Have not seen Hinn and Grudem mentioned in the same sentence before. Do you think, just to play sides, that this could be like Calvinist and Hyper-Calvinist: One believes it to a certain point, while the other completely over shoots? Let me know if they analogy did not make sense...I am kind of on the go and brain slows down as the feet speed up

witness said...

I want to know if and how any charismatic can rebuke this kind of behavior. From where do they launch their rebuke, scripturally I mean.

threegirldad said...

Squirrel: all I can think is "Is this guy stoned?"

Trevor: I've seen people on drugs, and I really can't think of any other possible explanation for this loony.

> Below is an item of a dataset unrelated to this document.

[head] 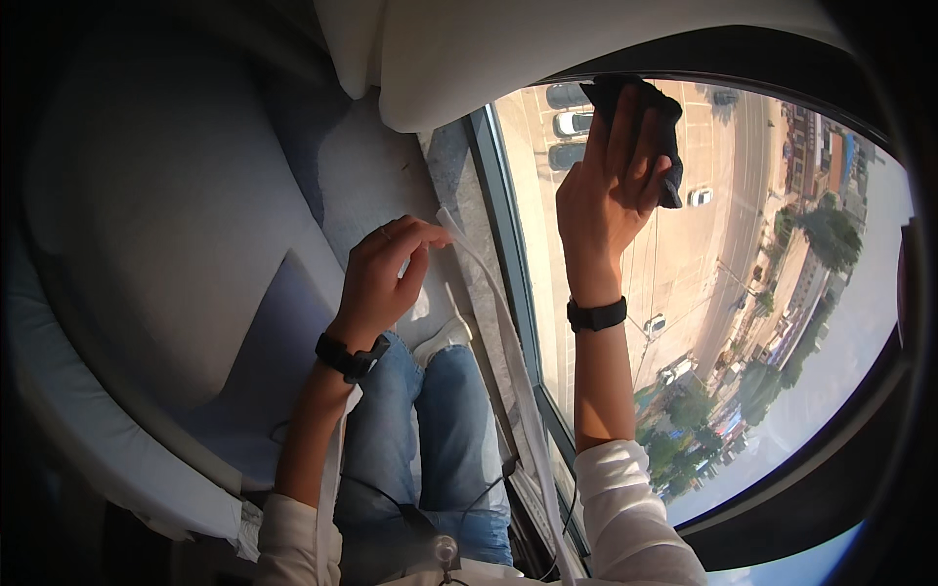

I have no way of knowing if he's actually stoned in this particular instance, but being stoned is nothing out of the ordinary for John Crowder. I take it that most folks who've commented so far haven't heard about "Tokin' the Ghost" -- which, yes and unbelievably, is a reference to the Holy Spirit.

Daryl said...

Dan,

I think that's right. We're always looking for something "more", so the folks who follow Crowder and Hinn and the like, didn't start there.

They began, innocently enough, with someone who was a little edgy but not out and out denying Scripture.
A little more and a little more and next thing you know, you're expecting God to do all manner of things that Scripture either is silent on, or outright forbids.

DJP said...

Steve, also add Adrian "I Only Write About One Topic" Warnock, who last I checked very deliberately would not criticize Bentley.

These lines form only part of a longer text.